Retour des arbres dans les espaces cultivés tropicaux.


La régénération naturelle assistée (RNA) est utilisée au Sahel depuis plus de vingt ans. Cette méthode a permis de reconstituer des systèmes  agroforestiers complexes sur des centaines de milliers d’hectares (Niger, Nord-Cameroun, etc.), avec la contribution du Cirad. Elle pourrait être appliquée en zone tropicale humide, où la forêt est défrichée à grande échelle par abattis-brûlis, laissant la place après culture à des jachères à Chromolaena odorata, très pauvres en biodiversité.

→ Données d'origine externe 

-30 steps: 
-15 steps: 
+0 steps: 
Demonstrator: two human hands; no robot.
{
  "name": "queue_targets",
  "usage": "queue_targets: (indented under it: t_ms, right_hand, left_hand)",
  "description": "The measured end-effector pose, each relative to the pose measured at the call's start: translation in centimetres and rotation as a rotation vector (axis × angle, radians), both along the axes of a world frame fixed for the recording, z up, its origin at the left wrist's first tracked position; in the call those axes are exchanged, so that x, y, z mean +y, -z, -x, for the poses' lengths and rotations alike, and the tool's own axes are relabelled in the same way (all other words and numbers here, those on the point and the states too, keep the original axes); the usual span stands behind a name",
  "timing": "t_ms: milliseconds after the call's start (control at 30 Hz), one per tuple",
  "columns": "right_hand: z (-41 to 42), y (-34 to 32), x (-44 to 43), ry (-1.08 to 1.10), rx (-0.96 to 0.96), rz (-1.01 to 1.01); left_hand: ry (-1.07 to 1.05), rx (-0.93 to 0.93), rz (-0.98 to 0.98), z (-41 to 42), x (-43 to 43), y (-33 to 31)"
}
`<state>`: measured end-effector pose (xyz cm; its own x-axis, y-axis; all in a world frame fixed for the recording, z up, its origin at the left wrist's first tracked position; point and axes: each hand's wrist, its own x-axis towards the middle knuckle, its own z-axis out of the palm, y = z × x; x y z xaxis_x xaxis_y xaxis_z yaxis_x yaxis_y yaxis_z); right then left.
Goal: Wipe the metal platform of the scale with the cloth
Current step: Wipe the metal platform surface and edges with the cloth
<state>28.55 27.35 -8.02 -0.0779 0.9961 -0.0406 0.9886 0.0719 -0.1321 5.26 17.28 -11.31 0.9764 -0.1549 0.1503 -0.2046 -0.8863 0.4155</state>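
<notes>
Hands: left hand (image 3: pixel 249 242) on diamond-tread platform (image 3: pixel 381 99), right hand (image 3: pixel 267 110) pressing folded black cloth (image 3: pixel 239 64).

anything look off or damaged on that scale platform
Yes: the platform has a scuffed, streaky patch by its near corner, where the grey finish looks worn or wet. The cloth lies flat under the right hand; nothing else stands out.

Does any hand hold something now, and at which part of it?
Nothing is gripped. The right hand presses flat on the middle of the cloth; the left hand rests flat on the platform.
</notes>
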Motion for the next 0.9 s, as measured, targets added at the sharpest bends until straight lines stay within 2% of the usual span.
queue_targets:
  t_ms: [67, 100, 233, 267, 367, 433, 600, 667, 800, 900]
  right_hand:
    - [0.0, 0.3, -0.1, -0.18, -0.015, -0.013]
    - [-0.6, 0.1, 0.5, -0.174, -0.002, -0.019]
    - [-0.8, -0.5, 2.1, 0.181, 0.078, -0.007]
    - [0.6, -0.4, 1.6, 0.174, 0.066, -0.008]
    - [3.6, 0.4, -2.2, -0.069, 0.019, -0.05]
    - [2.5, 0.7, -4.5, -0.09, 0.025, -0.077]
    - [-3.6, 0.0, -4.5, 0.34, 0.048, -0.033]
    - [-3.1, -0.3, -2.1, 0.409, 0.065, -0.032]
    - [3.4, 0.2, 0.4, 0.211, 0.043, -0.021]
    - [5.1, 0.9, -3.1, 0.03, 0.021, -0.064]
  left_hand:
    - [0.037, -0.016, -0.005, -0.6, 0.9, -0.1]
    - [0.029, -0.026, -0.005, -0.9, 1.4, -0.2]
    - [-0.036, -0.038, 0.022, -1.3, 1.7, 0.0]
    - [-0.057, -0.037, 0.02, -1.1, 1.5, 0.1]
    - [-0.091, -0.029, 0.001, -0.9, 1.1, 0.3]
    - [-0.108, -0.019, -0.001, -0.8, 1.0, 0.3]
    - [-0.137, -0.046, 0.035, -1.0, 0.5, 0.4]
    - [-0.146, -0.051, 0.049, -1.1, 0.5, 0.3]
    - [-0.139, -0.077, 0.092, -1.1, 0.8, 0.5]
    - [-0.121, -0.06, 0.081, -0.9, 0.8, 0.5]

En République démocratique du Congo (RDC), sur le plateau Batéké, le projet européen Makala a testé les méthodes de RNA dans les derniers lambeaux de forêts galerie, avec les populations.

Choix des arbres à conserver 

Lorsqu’un agriculteur veut mettre en culture une parcelle de forêt ou de jachère arborée, il lui est conseillé de défricher d’abord le sous-bois. Avec l’aide d’un agent du projet, il évalue rapidement le potentiel des ligneux présents. Il s’interroge ainsi sur les espèces qu’il souhaite conserver, pour leur rôle fertilisant ou pour leurs productions (chenilles, fruits, bois de chauffage, bois d’œuvre, pharmacopée, etc.). Il évalue l’abondance de chaque espèce et s’interroge sur les individus pouvant être sauvegardés lors de l’abattage, de la mise à feu, puis de la mise en culture. Fort de cette réflexion, il sélectionne les arbres à conserver, en essayant de les répartir au mieux dans l’espace, avec au moins un arbre par espèce utile, tout en évitant l’ombrage excessif (suivant les houppiers, une densité de 100 arbres/ha assure un recouvrement d’environ 25%). Chaque arbre à conserver est identifié par une corde ou un anneau de peinture.

Défrichement sélectif et mise en culture

Les arbres non marqués sont abattus, puis sciés ou débités pour produire du charbon. La base des arbres à conserver est dégagée sur un rayon de 2 mètres. Les branchages rémanents ne sont brûlés qu’après 2 ou 3 pluies (50 mm). Les dégâts d’abattage et le passage du feu réduisent la densité à environ 60 arbres/ha. La parcelle est semée en céréales (maïs, etc.). Trois mois plus tard, les céréales sont récoltées et le manioc bouturé. La parcelle est alors sarclée. L’agriculteur sélectionne les repousses d’arbres qu’il veut garder (semis, rejets ou drageons) et les désigne par un piquet. Cela est particulièrement utile dans les trouées sans grands arbres. Les jeunes arbres conservés sont éclaircis, élagués par l’équipe de sarclage. Ils se développent après la récolte du manioc, pendant le cycle de jachère (6-12 ans) réservé au pâturage, à la cueillette, la chasse, l’apiculture, etc.

Mise en place progressive d’un système agroforestier

On espère ainsi mettre en place un système où l’arbre et les cultures cohabitent. Ce système, inspiré des pratiques anciennes, mais adapté aux possibilités et aux besoins actuels des agriculteurs, conservera mieux les sols et la biodiversité, tout en augmentant les ressources des populations. En RDC, 40 espèces différentes, dont une forte proportion de légumineuses, sont ainsi conservées.

Effets et conditions d’adoption de cette innovation

Les ingénieurs-chercheurs du projet européen Makala, étudient l’effet de cette méthode sur la diversité spécifique, la croissance des espèces, le taux de reconstitution de la biomasse, le stock de carbone, les semis spontanés d’espèces non sélectionnées au départ, et la perception qu’en ont des paysans. Il faut encore en évaluer la diffusion : comment les agriculteurs l’adaptent à leurs besoins, quels problèmes fonciers elle engendre entre ayants-droits et cultivateurs. Une projection des impacts à moyen terme sur la biodiversité, le carbone, la durabilité de la production agricole et forestière et l’économie des ménages et de la région est en cours. Elle est comparée au scénario « sans Makala », c'est-à dire sans protection d’arbres dans les cultures.

Il faudra imaginer comment encourager les agriculteurs à poursuivre cet effort au-delà du projet actuel. Une des pistes explorées est celle d’un Fonds forestier, comme il en existe en Europe, qui serait financé par les crédits « carbone » (Mécanisme pour un développement propre, MDP) ou REDD (protection des forêts).